The election chaos goes back to an August 8 poll that was annulled in September by Chief Justice David Maraga over "irregularities and illegalities" -- a decision hailed across the globe as an opportunity to boost Kenyan democracy.
The most recent violence erupted after Maraga's Supreme Court dismissed two petitions seeking to overturn 56-year-old Kenyatta's victory in the election re-run on October 26.
Kenyatta's rival Raila Odinga boycotted the vote saying the electoral commission had not made fundamental reforms to make the contest fair.

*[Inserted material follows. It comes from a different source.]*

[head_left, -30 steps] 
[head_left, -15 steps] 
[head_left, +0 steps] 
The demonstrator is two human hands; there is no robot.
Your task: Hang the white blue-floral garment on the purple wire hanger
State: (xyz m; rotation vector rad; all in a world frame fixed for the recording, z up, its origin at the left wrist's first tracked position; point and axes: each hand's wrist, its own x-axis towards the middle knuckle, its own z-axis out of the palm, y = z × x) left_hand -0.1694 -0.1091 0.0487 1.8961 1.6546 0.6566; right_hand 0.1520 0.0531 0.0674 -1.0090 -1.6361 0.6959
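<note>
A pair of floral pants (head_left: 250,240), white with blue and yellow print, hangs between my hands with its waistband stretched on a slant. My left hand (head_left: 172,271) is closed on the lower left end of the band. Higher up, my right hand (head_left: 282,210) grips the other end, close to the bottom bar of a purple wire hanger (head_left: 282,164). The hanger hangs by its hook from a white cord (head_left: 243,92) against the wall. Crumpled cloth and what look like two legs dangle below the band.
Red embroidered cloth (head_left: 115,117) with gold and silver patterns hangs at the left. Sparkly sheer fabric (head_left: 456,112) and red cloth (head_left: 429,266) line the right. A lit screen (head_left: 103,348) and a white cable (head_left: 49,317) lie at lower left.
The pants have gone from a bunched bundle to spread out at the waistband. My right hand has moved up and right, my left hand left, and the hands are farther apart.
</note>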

Kenyatta went on to receive 98 percent of the vote -- but on turnout of only 39 percent.
The decision to validate the October result now leaves the country deeply split -- even if violence has not reached the scale of that which followed a 2007 poll when 1,100 were killed.
Fanfare
No amount of military fanfare or the presence of around 20 heads of state for the swearing-in ceremony in a Nairobi stadium can mask the palpable unease hanging over the occasion, according to Rashid Abdi, analyst with the International Crisis Group (ICG).
"Kenyatta comes to office saddled with a deeply divided country, polarised along ethnic and regional lines, and unless he changes tack the likelihood is we will see serious crisis," said Abdi.
"He has to reach out to Odinga and discuss the way forward", with the opposition leader's supporters railing at what they term a "dictatorship" which must be met with civil disobedience.
"This crisis has highlighted the growing gulf between the elite and the ordinary people," said Abdi.
Odinga, 72, denied the presidency for a third time, has vowed to see the installation of a "third republic" -- following independence from Britain in 1963 and a new constitution adopted in 2010.
Turn the page
Some observers maintain the current political crisis has only deepened existing social, ethnic and geographic divisions in the country of around 48 million people.
In areas loyal to Odinga, an ethnic Luo, the country's fourth-largest grouping, there is a sense of having been ground down and discriminated against since independence, not least in relation to Kenyatta's Kikuyu group, the largest and which has given Kenya three of its four presidents.
Abdi warns a gulf has clearly emerged and it widening between the political elite and normal citizens.
"People are completely fed up with the drawn-out war of attrition of our electoral politics and they want to see the country turn a page," said Abdi.
"It is a sentiment I recognise and I hear every day. The government and opposition are increasingly disconnected from the people’s reality."
That reality, for many, is deep political disconnection and, in the slums, a life which involves surviving on barely a dollar a day.